Linguists have confronted stagnant concepts of forms of languages and the functions of grammatical patterns [1]. Similarly, biologists have long known that “we have a major gap in the stem leading to the Urbilataria. We have lost the hope, so common in older evolutionary reasoning, of reconstructing the morphology of the “coelomate ancestor” through a scenario involving successive grades of increasing complexity” [2].
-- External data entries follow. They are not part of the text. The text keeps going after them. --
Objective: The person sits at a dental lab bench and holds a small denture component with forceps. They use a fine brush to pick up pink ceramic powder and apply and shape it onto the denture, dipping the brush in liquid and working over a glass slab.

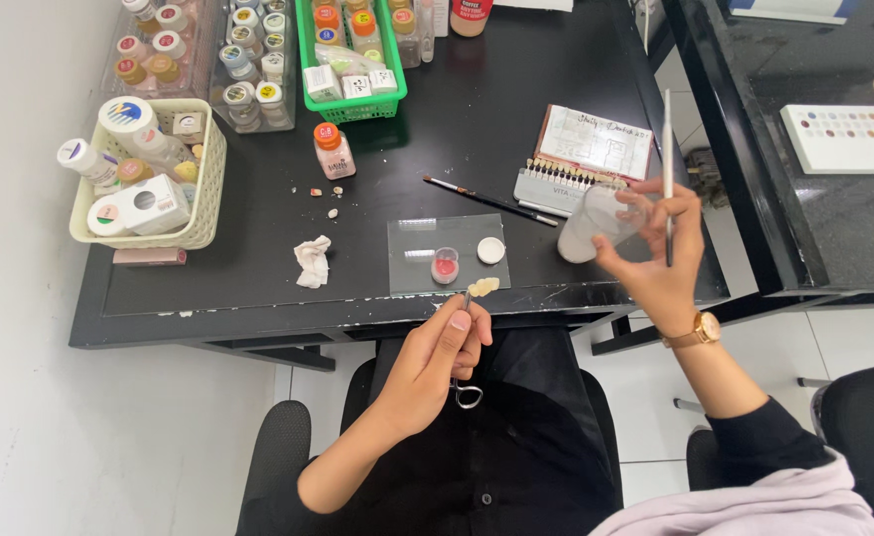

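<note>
My left hand (435,359) grips a metal clamp tool (466,389) near the table's front edge; a small cream tooth piece (483,287) sits at the tool's tip. My right hand (660,258) is raised at the right, holding a thin brush (667,159) upright and a white plastic cup (590,224), which is tilted toward the table. A clear glass slab (427,270) lies just beyond the tooth piece, with a small open jar of pink paste (445,265) and its white lid (490,250) on it.
A tooth shade guide (556,185) and a notepad (596,141) lie right of centre. A dark brush (488,201), a crumpled tissue (312,260) and an orange-capped bottle (333,151) are mid-table. A cream basket (203,189), a green basket (355,104) and trays of jars stand at the back left.
</note>
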The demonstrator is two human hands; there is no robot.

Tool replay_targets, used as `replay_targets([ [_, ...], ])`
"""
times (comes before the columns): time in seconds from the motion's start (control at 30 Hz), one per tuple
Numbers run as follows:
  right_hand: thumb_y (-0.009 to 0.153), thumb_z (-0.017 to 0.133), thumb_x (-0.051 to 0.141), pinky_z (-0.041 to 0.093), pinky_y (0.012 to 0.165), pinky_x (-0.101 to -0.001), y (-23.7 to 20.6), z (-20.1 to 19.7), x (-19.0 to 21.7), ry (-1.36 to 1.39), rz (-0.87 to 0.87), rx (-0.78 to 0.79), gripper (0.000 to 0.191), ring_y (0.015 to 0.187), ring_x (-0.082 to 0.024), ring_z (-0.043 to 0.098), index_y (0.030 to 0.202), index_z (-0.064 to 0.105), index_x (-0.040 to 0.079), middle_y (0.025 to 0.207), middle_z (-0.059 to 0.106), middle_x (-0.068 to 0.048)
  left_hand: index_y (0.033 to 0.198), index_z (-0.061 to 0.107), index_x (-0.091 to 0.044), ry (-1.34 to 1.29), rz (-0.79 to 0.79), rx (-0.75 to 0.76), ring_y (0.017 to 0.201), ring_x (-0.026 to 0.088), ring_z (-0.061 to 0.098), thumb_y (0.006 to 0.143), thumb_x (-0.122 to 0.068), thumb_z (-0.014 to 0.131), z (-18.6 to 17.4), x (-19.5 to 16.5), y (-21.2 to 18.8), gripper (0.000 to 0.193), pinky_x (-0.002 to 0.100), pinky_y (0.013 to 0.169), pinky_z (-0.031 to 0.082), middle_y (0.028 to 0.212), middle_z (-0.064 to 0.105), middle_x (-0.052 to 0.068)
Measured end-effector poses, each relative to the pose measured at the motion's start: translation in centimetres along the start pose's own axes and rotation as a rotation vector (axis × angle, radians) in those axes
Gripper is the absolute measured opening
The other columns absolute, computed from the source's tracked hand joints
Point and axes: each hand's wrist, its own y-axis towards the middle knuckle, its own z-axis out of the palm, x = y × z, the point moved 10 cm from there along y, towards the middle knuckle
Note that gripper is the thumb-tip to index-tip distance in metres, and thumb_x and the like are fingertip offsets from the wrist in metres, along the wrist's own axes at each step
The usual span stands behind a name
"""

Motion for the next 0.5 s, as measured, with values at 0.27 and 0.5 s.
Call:
replay_targets([
  [0.27, 0.083, 0.086, 0.001, 0.060, 0.107, -0.0381, 0.2, 1.6, 1.6, -0.066, -0.089, 0.022, 0.053, 0.136, -0.029, 0.060, 0.109, 0.039, 0.006, 0.140, 0.051, -0.016, 0.103, 0.052, -0.003, 0.010, -0.015, 0.009, 0.063, 0.006, 0.025, 0.114, -0.031, 0.037, -0.1, 0.6, 0.2, 0.033, 0.023, 0.056, 0.026, 0.071, 0.030, -0.006],
  [0.5, 0.115, 0.052, 0.020, 0.053, 0.096, -0.0338, 0.9, -2.7, 5.2, -0.240, -0.181, -0.109, 0.019, 0.114, -0.023, 0.066, 0.117, 0.048, 0.001, 0.121, 0.067, -0.018, 0.103, 0.052, -0.004, -0.055, -0.040, 0.029, 0.062, 0.005, 0.025, 0.114, -0.031, 0.037, 0.1, 1.1, 0.3, 0.033, 0.023, 0.055, 0.025, 0.071, 0.030, -0.006],
])
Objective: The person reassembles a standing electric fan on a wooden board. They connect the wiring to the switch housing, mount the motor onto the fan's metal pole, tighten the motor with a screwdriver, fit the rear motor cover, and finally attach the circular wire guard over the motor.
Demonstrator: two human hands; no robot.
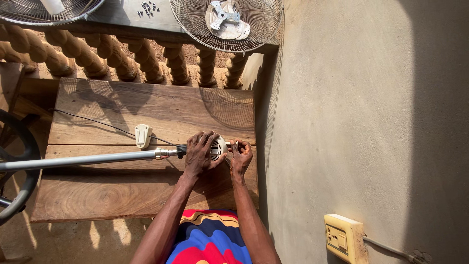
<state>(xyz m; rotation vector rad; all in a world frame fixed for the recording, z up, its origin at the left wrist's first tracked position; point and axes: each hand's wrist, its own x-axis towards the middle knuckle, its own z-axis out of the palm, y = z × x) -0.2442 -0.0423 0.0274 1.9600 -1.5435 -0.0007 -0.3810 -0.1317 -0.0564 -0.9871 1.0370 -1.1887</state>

This problem is epitomized by the overarching conflict in concepts of stem cells: Whereas “attempts to find… rare, ‘professional’ stem cells have been successful in some tissues, in others… repair can involve regression of differentiated cells into a less- differentiated state from which they repopulate the tissue” [3]. Were biologists to emulate linguists, interest in stem cell origins may solve this problem [4].

The Problem and Solution

The problem of firsts is not that there can’t be an original or unique type at the beginning of a trend. The problem is, “What came before?” Typically, whatever it was that came before is given little originary consideration since the original type follows uniquely without identical antecedents. And therein lies the conundrum: If what came before is identical to what comes after, nothing came before or the origin is identical to whatever came before. It seems to me, that the latter, that the original is there to begin with, is the preferred model, since it requires no explanation for the origins of the original and allows the original to grow, expand, and change without restraint.

In other words, change from the original is what is crucial for origins. Therefore, what came before is irrelevant or the same as the original, and everything that follows is derived from this superoriginal through a mechanism that did not exist before the original.
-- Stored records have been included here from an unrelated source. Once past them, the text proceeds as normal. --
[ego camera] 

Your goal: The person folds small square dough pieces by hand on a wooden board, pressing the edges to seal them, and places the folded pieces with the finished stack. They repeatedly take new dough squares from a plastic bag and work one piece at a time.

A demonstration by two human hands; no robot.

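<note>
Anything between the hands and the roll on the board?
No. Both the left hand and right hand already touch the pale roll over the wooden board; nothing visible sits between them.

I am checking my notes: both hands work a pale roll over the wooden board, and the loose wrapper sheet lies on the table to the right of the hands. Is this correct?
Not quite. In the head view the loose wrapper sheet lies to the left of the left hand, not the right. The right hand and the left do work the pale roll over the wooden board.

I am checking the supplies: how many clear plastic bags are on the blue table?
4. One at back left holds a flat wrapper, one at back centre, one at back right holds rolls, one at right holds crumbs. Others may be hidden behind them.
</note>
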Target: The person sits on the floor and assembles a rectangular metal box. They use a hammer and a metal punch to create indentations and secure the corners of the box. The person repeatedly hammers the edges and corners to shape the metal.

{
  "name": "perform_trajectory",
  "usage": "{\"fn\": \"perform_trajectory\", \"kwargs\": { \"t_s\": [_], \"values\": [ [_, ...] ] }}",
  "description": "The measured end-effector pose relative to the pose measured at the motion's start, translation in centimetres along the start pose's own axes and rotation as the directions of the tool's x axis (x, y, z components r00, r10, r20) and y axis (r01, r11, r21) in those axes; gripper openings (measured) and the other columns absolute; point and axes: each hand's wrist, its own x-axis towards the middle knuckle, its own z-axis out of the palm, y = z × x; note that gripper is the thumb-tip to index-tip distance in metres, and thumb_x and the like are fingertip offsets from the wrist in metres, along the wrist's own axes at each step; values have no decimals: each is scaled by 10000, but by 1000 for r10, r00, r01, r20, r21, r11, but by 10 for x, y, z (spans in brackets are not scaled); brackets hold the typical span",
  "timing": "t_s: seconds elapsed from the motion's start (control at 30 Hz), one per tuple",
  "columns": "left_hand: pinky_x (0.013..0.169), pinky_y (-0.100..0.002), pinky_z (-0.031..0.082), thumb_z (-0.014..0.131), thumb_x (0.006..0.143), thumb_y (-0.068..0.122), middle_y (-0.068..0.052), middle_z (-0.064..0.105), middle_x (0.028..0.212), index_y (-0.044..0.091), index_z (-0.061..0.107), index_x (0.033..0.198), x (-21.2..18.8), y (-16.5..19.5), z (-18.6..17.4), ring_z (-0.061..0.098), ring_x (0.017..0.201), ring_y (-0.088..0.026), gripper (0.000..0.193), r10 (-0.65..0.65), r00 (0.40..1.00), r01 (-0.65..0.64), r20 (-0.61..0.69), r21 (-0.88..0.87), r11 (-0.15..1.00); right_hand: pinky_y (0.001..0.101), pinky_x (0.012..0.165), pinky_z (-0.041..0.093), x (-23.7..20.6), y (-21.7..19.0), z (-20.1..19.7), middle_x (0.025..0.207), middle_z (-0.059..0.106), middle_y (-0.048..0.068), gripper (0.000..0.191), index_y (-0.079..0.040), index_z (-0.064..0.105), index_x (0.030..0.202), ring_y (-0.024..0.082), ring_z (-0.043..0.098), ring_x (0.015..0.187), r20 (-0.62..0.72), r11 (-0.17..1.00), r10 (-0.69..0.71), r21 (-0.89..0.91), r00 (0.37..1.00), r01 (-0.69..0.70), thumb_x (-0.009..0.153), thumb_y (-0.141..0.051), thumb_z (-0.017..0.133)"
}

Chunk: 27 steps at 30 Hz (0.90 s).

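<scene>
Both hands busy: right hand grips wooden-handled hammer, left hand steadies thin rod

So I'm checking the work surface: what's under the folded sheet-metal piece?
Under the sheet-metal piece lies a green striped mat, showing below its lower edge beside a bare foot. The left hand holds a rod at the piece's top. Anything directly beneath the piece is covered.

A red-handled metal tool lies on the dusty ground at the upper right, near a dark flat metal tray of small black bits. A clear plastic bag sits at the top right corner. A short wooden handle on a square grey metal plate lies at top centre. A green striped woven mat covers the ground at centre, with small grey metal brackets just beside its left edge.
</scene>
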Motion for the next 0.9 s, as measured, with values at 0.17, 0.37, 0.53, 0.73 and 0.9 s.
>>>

The solution to the problem of narrow-mindedness is openness. Specifically, if biological evolution began with the Cambrian, then prior to the Cambrian, evolution occurred through a different mechanism. My point is that symbiogeny, the merging and subsequent cooperation of multicellular forms in composite organisms [5] could have been such a mechanism. Were symbiogeny to have been extant prior to the Cambrian inter-species merging (symbiosis) would have been available, and the change precipitated in the Cambrian would be recognized by the elevation of barriers to further inter-specific combination.

The possibility of endosymbiosis has been amply justified by molecular biology. Now is the time to take seriously the numerous possibilities suggested by symbiogeny.

Look at stem cells. My approach to understanding the origins of stem cells [6,7] arose from my research on the legendary, if exaggerated, immortality of Hydra’s interstitial cells [8], on endosymbiosis [9,10], and the derivative concept of symbiogeny [11-14].

To begin with, I stripped ancient metazoans of species exclusivity-high barriers to mergers. My guess was that living things have not always been as exclusive as they seem to be today. Without species specificity inhibiting mergers, living forms may have entered a vast variety of productive relationships. Symbiogeny may then have had unique and creative consequences. Hopefully, genomics and algorithms identifying sequence similarities may discover symbiogenic links among erstwhile ancestors. In addition, rhythms and rhymes in cellular activities among present organisms may identify and illuminate primary symbiogenic pathways.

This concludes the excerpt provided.